What is required
The output must reproduce each line of the data word for word.
[Start of section]
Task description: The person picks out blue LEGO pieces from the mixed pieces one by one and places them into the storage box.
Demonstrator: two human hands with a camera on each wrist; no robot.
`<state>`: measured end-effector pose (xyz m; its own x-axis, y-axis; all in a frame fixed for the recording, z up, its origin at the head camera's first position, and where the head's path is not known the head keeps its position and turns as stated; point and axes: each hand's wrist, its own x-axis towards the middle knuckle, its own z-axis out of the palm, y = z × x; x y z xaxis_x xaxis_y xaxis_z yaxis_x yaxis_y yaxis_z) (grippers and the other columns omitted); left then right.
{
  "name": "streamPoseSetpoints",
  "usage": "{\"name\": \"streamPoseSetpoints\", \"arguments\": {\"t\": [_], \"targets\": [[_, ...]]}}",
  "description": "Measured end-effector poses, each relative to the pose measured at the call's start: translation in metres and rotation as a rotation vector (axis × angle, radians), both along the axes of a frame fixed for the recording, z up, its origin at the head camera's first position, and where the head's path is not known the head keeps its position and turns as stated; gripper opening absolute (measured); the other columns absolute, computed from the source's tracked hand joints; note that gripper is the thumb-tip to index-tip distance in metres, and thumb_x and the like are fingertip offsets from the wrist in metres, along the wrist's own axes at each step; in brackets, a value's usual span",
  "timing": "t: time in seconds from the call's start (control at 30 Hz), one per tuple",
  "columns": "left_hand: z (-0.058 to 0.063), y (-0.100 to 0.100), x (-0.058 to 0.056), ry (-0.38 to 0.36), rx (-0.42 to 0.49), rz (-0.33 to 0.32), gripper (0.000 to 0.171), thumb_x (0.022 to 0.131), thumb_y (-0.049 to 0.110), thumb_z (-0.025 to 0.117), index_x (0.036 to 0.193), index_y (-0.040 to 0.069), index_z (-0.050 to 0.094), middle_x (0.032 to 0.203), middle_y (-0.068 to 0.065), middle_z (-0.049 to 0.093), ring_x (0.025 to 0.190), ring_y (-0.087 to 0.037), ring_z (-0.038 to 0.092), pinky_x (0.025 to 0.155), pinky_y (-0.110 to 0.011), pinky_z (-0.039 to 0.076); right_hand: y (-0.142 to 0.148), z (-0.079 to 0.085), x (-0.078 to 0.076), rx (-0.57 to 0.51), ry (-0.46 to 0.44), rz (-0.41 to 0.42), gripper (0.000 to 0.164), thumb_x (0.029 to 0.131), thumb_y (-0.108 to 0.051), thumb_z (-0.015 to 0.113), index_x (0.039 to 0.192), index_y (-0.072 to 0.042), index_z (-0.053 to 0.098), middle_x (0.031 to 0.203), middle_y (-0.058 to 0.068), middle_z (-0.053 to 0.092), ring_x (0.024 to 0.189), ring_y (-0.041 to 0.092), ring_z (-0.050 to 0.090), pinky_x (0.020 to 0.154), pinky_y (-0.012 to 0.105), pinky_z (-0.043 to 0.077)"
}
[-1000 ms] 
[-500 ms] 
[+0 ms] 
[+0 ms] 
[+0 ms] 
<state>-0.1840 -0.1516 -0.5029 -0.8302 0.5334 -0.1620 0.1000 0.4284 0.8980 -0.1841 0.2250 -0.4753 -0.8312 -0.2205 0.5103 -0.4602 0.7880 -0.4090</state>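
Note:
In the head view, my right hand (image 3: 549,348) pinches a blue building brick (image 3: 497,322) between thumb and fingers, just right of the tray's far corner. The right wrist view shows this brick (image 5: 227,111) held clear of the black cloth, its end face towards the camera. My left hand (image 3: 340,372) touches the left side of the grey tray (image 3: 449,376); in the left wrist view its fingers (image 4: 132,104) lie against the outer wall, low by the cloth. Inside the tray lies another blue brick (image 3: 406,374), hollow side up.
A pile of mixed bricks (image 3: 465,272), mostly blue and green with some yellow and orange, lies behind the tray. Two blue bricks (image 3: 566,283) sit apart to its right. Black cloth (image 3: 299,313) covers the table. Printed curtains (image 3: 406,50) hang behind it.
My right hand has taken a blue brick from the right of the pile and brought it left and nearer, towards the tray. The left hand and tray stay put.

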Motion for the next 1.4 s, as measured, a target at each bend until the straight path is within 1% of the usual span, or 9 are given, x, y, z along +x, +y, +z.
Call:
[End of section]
Solution below
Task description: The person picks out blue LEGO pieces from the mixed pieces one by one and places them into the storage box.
Demonstrator: two human hands with a camera on each wrist; no robot.
`<state>`: measured end-effector pose (xyz m; its own x-axis, y-axis; all in a frame fixed for the recording, z up, its origin at the head camera's first position, and where the head's path is not known the head keeps its position and turns as stated; point and axes: each hand's wrist, its own x-axis towards the middle knuckle, its own z-axis out of the palm, y = z × x; x y z xaxis_x xaxis_y xaxis_z yaxis_x yaxis_y yaxis_z) (grippers and the other columns omitted); left then right.
{
  "name": "streamPoseSetpoints",
  "usage": "{\"name\": \"streamPoseSetpoints\", \"arguments\": {\"t\": [_], \"targets\": [[_, ...]]}}",
  "description": "Measured end-effector poses, each relative to the pose measured at the call's start: translation in metres and rotation as a rotation vector (axis × angle, radians), both along the axes of a frame fixed for the recording, z up, its origin at the head camera's first position, and where the head's path is not known the head keeps its position and turns as stated; gripper opening absolute (measured); the other columns absolute, computed from the source's tracked hand joints; note that gripper is the thumb-tip to index-tip distance in metres, and thumb_x and the like are fingertip offsets from the wrist in metres, along the wrist's own axes at each step; in brackets, a value's usual span",
  "timing": "t: time in seconds from the call's start (control at 30 Hz), one per tuple",
  "columns": "left_hand: z (-0.058 to 0.063), y (-0.100 to 0.100), x (-0.058 to 0.056), ry (-0.38 to 0.36), rx (-0.42 to 0.49), rz (-0.33 to 0.32), gripper (0.000 to 0.171), thumb_x (0.022 to 0.131), thumb_y (-0.049 to 0.110), thumb_z (-0.025 to 0.117), index_x (0.036 to 0.193), index_y (-0.040 to 0.069), index_z (-0.050 to 0.094), middle_x (0.032 to 0.203), middle_y (-0.068 to 0.065), middle_z (-0.049 to 0.093), ring_x (0.025 to 0.190), ring_y (-0.087 to 0.037), ring_z (-0.038 to 0.092), pinky_x (0.025 to 0.155), pinky_y (-0.110 to 0.011), pinky_z (-0.039 to 0.076); right_hand: y (-0.142 to 0.148), z (-0.079 to 0.085), x (-0.078 to 0.076), rx (-0.57 to 0.51), ry (-0.46 to 0.44), rz (-0.41 to 0.42), gripper (0.000 to 0.164), thumb_x (0.029 to 0.131), thumb_y (-0.108 to 0.051), thumb_z (-0.015 to 0.113), index_x (0.039 to 0.192), index_y (-0.072 to 0.042), index_z (-0.053 to 0.098), middle_x (0.031 to 0.203), middle_y (-0.058 to 0.068), middle_z (-0.053 to 0.092), ring_x (0.024 to 0.189), ring_y (-0.041 to 0.092), ring_z (-0.050 to 0.090), pinky_x (0.020 to 0.154), pinky_y (-0.012 to 0.105), pinky_z (-0.043 to 0.077)"
}
[-1000 ms] 
[-500 ms] 
[+0 ms] 
[+0 ms] 
[+0 ms] 
<state>-0.1840 -0.1516 -0.5029 -0.8302 0.5334 -0.1620 0.1000 0.4284 0.8980 -0.1841 0.2250 -0.4753 -0.8312 -0.2205 0.5103 -0.4602 0.7880 -0.4090</state>
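Note:
In the head view, my right hand (image 3: 549,348) pinches a blue building brick (image 3: 497,322) between thumb and fingers, just right of the tray's far corner. The right wrist view shows this brick (image 5: 227,111) held clear of the black cloth, its end face towards the camera. My left hand (image 3: 340,372) touches the left side of the grey tray (image 3: 449,376); in the left wrist view its fingers (image 4: 132,104) lie against the outer wall, low by the cloth. Inside the tray lies another blue brick (image 3: 406,374), hollow side up.
A pile of mixed bricks (image 3: 465,272), mostly blue and green with some yellow and orange, lies behind the tray. Two blue bricks (image 3: 566,283) sit apart to its right. Black cloth (image 3: 299,313) covers the table. Printed curtains (image 3: 406,50) hang behind it.
My right hand has taken a blue brick from the right of the pile and brought it left and nearer, towards the tray. The left hand and tray stay put.
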
Motion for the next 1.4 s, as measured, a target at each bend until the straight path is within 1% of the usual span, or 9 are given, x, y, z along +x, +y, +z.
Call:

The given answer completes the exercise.